■ **What to do**: Your answer must be a single number: how many lines in the records below contain the word "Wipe".

(Excerpts from a dataset)

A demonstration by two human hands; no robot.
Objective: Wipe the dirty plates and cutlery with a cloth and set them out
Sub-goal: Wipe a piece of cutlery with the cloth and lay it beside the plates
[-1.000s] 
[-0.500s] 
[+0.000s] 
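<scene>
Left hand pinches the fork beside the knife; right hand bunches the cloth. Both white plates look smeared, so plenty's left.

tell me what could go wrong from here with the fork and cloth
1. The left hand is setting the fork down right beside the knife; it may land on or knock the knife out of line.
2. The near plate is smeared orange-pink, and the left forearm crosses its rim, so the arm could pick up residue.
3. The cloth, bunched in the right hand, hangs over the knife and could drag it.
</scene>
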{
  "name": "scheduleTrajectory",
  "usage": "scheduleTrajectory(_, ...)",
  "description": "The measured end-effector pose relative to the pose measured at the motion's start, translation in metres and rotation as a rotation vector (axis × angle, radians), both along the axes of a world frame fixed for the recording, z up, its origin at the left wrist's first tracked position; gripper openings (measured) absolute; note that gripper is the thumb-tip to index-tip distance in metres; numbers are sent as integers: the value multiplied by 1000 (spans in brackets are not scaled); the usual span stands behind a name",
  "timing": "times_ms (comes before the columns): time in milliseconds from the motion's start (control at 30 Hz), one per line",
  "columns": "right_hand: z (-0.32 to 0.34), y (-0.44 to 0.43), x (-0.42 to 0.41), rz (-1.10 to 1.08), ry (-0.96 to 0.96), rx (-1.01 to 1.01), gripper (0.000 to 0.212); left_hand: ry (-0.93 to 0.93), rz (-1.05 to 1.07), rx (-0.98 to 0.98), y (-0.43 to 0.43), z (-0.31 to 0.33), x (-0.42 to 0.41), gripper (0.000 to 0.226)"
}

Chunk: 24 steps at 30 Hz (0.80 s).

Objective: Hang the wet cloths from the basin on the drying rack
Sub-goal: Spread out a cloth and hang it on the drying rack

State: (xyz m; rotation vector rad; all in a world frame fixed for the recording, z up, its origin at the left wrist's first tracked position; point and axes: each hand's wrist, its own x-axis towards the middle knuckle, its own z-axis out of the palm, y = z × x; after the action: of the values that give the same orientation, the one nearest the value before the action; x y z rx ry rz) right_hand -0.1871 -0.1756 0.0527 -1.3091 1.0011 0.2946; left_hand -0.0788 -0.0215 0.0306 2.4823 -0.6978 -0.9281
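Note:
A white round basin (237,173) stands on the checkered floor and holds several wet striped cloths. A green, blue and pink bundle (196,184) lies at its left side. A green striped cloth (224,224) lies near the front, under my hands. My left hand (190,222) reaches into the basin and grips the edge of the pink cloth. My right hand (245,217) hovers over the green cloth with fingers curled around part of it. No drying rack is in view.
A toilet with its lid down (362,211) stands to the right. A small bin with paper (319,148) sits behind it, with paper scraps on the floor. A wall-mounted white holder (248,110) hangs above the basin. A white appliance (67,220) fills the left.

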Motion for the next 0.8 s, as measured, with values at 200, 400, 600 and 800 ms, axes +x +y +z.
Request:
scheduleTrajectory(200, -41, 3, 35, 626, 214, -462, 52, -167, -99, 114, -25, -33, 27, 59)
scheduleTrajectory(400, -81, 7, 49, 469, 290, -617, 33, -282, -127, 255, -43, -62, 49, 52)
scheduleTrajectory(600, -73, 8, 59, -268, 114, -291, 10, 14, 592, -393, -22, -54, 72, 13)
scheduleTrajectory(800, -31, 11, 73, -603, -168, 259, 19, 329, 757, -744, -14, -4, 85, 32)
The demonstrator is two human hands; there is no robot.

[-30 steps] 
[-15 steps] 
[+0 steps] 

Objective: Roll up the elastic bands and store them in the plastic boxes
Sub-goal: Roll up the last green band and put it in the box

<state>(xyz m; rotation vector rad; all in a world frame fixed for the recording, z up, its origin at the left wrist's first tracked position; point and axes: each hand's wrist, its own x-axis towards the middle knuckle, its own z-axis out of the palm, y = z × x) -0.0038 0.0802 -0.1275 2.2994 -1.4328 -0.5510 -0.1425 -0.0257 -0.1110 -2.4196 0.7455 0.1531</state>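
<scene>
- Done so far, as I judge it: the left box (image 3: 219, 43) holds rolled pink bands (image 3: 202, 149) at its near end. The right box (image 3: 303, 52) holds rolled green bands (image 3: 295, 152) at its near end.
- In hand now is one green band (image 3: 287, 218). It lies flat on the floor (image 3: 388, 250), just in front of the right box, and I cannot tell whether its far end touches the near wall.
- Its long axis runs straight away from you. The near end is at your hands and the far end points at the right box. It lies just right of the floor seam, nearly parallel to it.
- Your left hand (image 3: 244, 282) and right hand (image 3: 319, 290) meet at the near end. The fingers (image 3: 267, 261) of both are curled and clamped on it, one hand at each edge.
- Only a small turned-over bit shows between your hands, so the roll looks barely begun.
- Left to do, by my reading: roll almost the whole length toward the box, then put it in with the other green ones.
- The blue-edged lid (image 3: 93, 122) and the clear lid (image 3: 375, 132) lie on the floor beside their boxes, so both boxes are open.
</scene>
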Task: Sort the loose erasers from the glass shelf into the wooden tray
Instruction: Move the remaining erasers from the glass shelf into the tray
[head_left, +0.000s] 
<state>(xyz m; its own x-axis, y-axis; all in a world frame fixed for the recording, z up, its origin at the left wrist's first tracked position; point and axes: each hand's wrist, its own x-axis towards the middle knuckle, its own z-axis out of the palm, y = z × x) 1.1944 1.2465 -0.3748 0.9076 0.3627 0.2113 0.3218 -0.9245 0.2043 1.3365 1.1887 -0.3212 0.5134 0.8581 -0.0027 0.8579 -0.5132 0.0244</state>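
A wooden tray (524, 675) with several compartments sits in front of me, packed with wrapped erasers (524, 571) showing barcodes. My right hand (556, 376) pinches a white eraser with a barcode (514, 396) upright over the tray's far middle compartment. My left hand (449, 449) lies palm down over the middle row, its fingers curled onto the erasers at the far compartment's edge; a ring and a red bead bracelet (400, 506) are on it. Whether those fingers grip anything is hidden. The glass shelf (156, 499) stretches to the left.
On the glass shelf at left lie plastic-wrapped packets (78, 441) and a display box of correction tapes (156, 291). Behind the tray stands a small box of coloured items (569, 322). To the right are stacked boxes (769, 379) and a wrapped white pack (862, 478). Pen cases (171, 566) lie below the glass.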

■ **Exercise output**: 2